NCT number NCT03938324
Other study ID # Pro00102191
Secondary ID 1R01NR018379-01
Status Active, not recruiting
Phase N/A
First received
Last updated
Start date October 29, 2019
Est. completion date May 2024

Study information

Verified date January 2024
Source Duke University
Contact n/a
Is FDA regulated No
Health authority
Study type Interventional

Clinical Trial Summary

The purpose of this study is to test the efficacy of a peer support coaching intervention to improve activated chronic illness self-management versus an attention control group in 225 adolescents and young adults with childhood onset chronic conditions.


Description:

Increases in life expectancy in almost all childhood-onset chronic conditions (COCC) has brought unique challenges for adolescents and young adults (AYA) who struggle to deal with the associated disease burden, manage therapies, and thrive as they develop independent self-management skills, and become active and engaged patients. The challenges that influence the lives of AYAs are largely adaptive, such as making lifestyle modifications, adhering to complex medication regimens, and learning to navigate the adult health system. Adding to this complexity is the need for AYAs to progressively take over greater self-management responsibilities from parents. Promoting activated self-management is critically important given that this shift in health care management from parents and health care providers to the AYA is identified as key to successful adult outcomes. Peer support interventions are well-suited to address challenges theorized as critical to AYAs given the importance of peer relationships during this time. The investigators propose a mixed-methods, five-year randomized controlled trial, that will include 225 AYAs (16-22 years) with COCCs, to test the Peer i-Coaching for Activated Self-Management Optimization (PICASO) versus an attention control group. This novel, mobile health intervention utilizes an established telephone/text based secure interface to allow AYAs access knowledge, experience, and instrumental/emotional support from a trained peer coach (18-26 years), who has already developed independence and is an active self-manager. The investigators will determine the efficacy of PICASO on self-management, patient activation, transition readiness, health-related quality, and emotional health of life across 12 months. The investigators will explore whether age, sex, race/ethnicity, chronic condition, and/or disease severity moderate the trajectory of PICASO effects on self-management, patient activation, coping, emotional health and health-related quality of life.

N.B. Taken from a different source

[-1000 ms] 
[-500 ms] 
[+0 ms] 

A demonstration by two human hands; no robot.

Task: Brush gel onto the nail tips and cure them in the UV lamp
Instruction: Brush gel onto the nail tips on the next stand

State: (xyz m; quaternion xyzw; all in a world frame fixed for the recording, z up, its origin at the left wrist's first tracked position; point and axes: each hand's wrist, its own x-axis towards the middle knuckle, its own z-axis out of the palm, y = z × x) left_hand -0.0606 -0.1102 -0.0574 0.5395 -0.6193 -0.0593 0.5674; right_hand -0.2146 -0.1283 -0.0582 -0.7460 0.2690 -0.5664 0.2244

Lastly, the investigators will explore mechanisms of the PICASO impact by describing AYA experiences with the intervention.


Recruitment information / eligibility

Status Active, not recruiting
Enrollment 222
Est. completion date May 2024
Est. primary completion date May 2024
Accepts healthy volunteers No
Gender All
Age group 16 Years to 22 Years
Eligibility Inclusion Criteria: - AYA 16 to 22 years - Childhood onset chronic condition from 1 of 3 condition categories - Read and speaks English - Access to internet via computer or Smart Phone - Access to telephone (Smart Phone not required as text feature can be accessed via internet) Exclusion Criteria: - Diagnosed cognitive dysfunction - Need for English translator

Study Design


Intervention

Behavioral:
PiCASO Intervention Group
This mobile health intervention utilizes an established telephone/text based secure interface to allow AYAs access knowledge, experience, and instrumental/emotional support from a trained peer coach who has already developed independence an active self-manager. Peers with shared experiences provide instrumental (e.g., health maintenance skills) and emotional support that likely lead to improvements in quality of life. Involving peers in supporting AYAs with chronic conditions to promote self-management and patient activation disrupts the typical over-reliance on the parent and health care provider that often impedes developing independence.
Sham Comparator: Attention Control Group
Over 12 months the attention control group participants will receive a monthly electronic newsletter with educational content about childhood onset chronic condition management and the differences between pediatric and adult health care systems, as well as a monthly phone call from study staff to ensure receipt of the newsletter and to answer questions regarding content, and an opportunity to link them to other resources. If participants report health concerns they will be directed to contact their health care team.

Locations

Country Name City State
United States Duke University Durham North Carolina

Sponsors (3)

Lead Sponsor Collaborator
Duke University National Institute of Nursing Research (NINR), National Institutes of Health (NIH)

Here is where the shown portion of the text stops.